2. Un même constat positif pour les autres économies socialistes :
Bairoch s’attaque alors à une autre grande expérience socialiste : la Chine. De nouveau, l’analyse est simple : la période capitaliste est celle de la stagnation et de la misère ; après 1949 et la révolution, c’est le progrès économique et social, certes pas uniforme, mais quand même rapide si on le considère sur une longue période. L’économiste souligne :
‘‘La Chine, au moment de la création de la république populaire, est un pays meurtri par les conséquences de l’invasion japonaise et la longue guerre civile. En revanche, elle a hérité aussi des investissements réalisés par le Japon en Mandchourie. Toutefois, son niveau d’industrialisation par habitant vers 1949 était à peu de chose près celui de 1938 qui, lui-même, n’était que légèrement supérieur à celui de 1913 ; donc, pratiquement une stagnation du niveau d’industrialisation entre 1913 et 1949, alors qu’en Inde, par exemple, on a assisté à un doublement. Vers 1949, le niveau d’industrialisation de la Chine était voisin ou un peu inférieur à celui de la moyenne du tiers monde à économie de marché.

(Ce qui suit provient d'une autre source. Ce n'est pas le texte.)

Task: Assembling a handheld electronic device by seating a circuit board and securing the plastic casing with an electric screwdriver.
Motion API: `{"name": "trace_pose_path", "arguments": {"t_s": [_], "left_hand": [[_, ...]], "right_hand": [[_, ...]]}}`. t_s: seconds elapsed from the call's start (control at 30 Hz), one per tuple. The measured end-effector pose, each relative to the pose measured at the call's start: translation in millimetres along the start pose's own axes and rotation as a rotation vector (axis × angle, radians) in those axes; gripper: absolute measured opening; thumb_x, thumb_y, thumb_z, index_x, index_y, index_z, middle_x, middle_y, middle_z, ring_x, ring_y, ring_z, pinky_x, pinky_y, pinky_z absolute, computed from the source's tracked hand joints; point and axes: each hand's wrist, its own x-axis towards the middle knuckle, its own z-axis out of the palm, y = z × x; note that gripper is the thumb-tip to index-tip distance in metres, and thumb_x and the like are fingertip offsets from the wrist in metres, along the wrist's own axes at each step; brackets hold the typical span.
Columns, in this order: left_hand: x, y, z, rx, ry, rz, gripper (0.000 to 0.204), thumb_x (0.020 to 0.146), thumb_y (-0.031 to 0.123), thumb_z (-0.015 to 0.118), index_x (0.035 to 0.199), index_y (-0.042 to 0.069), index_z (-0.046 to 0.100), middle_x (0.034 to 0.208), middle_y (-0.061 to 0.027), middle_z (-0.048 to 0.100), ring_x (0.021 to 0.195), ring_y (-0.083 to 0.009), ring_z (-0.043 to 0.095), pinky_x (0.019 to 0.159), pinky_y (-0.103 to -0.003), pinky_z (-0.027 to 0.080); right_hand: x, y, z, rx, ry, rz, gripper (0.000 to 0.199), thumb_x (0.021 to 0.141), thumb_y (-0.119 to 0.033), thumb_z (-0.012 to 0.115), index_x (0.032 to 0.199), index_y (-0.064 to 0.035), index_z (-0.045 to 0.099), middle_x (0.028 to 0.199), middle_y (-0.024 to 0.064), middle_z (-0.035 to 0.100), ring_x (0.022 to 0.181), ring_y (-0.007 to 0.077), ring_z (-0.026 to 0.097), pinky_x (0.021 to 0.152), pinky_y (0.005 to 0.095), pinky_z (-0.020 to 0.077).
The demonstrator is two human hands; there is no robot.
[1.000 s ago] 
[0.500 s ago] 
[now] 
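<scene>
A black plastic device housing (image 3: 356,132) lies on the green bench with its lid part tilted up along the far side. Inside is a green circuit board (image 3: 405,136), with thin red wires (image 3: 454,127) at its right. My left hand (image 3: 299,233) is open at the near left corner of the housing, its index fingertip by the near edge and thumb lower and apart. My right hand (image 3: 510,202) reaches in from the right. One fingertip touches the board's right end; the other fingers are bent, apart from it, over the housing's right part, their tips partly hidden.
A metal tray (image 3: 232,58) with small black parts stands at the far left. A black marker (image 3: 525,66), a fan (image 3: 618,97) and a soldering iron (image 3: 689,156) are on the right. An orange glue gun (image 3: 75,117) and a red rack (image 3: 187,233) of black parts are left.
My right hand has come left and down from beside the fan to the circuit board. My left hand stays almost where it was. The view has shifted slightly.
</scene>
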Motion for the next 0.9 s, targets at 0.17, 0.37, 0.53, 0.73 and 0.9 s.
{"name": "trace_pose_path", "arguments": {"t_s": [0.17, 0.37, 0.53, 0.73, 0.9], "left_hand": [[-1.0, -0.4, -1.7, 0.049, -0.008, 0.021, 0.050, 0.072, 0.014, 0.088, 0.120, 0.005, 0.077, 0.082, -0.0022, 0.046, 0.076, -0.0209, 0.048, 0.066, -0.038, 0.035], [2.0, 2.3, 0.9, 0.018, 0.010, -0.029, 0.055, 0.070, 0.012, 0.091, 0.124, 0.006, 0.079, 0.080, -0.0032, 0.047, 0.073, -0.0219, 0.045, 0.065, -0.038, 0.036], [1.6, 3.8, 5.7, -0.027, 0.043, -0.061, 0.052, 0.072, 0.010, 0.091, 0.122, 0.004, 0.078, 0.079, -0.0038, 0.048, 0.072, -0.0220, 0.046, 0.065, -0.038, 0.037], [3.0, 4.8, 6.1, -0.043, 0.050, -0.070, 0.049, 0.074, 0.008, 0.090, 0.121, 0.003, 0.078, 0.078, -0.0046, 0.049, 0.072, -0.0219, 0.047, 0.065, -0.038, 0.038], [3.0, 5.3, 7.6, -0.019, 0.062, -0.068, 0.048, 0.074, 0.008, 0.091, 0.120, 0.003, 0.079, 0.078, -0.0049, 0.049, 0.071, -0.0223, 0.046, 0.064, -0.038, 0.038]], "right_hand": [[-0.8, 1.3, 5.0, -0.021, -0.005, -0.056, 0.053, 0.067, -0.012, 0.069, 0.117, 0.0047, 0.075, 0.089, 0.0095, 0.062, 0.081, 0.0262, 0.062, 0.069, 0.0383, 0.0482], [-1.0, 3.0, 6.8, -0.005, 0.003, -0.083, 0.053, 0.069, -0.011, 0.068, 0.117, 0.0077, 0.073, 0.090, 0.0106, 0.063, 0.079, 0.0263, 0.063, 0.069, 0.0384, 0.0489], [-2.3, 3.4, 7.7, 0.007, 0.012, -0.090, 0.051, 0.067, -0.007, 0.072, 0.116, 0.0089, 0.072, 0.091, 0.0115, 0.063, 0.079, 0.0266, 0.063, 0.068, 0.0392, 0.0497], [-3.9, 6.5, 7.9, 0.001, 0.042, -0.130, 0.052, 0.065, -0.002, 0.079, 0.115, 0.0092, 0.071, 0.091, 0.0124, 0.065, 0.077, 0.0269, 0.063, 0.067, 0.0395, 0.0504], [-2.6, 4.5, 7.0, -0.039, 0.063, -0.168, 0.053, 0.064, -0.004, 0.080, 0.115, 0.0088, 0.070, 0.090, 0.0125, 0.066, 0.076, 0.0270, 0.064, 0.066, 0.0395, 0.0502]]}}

Or, le niveau atteint par la Chine en 1976 à la mort de Mao est (d’après mes estimations basées sur les sources occidentales) supérieur de quelque 65 à 70% au niveau d’industrialisation moyen du tiers monde à économie de marché (mais supérieur de seulement 40 à 45% à celui de l’Inde ; et inférieur de 60 à 70% à celui du Brésil).’’ 13
Et l’économiste d’ajouter ce qui est remarquable dans cette performance : primo, cette croissance concerne une longue période ; secundo, c’est un pays très important du point de vue démographique ; tertio, le pays a été très peu aidé par l’étranger.